The Passionists used to have the practice of fortifying their sense of God operative and active in their lives by forcefully recalling it, especially in their group settings when they were all together, as, for instance, at relaxation or recreational times.  We might be engaged in animated conversation, or in a game of cards, when someone would proclaim in a loud voice, audible to all: PRESENCE OF GOD!  And for a moment of time the awareness of this glaring truth would emblazon itself on our psyches, so that we not forget about it, but regard it as an ever present experience affecting each moment of the day.

Do the Jews have an advantage over us in centering their lives around their deep-seated conviction that the presence of God is a coming event being awaited by them, a coming event that empowers their lives?  On the other hand, have we Christians, convinced that the Messiah has already come, in the person of Christ, been resting on our laurels, no longer in need of any empowerment and energizer in our lives?  Have we gained His presence, so as to be able now to rest and relax?

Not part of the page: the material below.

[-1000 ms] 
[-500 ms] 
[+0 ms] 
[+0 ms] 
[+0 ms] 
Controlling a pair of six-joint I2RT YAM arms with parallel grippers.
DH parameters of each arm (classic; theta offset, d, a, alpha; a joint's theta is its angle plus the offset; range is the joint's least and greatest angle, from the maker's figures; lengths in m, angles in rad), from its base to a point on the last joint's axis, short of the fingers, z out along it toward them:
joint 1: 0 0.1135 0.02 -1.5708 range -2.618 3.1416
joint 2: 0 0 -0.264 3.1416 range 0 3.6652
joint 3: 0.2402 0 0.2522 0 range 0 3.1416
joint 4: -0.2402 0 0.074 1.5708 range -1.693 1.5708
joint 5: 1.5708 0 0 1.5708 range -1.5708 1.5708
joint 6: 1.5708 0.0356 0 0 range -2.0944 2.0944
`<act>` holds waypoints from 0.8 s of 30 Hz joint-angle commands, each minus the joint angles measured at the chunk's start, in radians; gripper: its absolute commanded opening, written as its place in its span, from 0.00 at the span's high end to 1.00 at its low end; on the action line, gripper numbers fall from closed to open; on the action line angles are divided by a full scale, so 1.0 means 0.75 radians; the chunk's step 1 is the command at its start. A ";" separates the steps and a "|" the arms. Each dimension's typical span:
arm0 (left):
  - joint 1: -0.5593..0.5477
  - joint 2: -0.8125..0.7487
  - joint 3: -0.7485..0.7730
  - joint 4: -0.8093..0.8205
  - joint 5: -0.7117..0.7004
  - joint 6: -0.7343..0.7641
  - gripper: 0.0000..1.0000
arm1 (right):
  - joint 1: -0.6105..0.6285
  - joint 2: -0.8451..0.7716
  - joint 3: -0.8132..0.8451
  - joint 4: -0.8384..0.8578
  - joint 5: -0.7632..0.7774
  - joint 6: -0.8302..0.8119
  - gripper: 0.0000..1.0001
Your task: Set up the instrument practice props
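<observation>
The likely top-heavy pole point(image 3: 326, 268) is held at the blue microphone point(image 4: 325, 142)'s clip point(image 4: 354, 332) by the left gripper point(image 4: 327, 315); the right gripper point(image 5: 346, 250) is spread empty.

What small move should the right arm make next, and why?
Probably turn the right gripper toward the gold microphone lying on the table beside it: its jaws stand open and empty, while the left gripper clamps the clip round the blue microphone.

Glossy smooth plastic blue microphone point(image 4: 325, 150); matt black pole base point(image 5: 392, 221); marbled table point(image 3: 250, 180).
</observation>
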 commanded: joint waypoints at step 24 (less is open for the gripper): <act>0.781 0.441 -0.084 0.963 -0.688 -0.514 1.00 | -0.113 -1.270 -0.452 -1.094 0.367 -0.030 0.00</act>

The medical complex called PRESENCE shrewdly faced this challenge by calling to our attention that the old familiar hospital systems are no longer a thing of the past, but are an ever present factor in our lives, revivifying institutions of the past with a new PRESENCE that enhances their role as the continuous source of medical care and attention that we need as much now as we did years ago.

 

Fr. Sebastian MacDonald, C.P. is a member of the Passionist formation community at Catholic Theological Union, Chicago.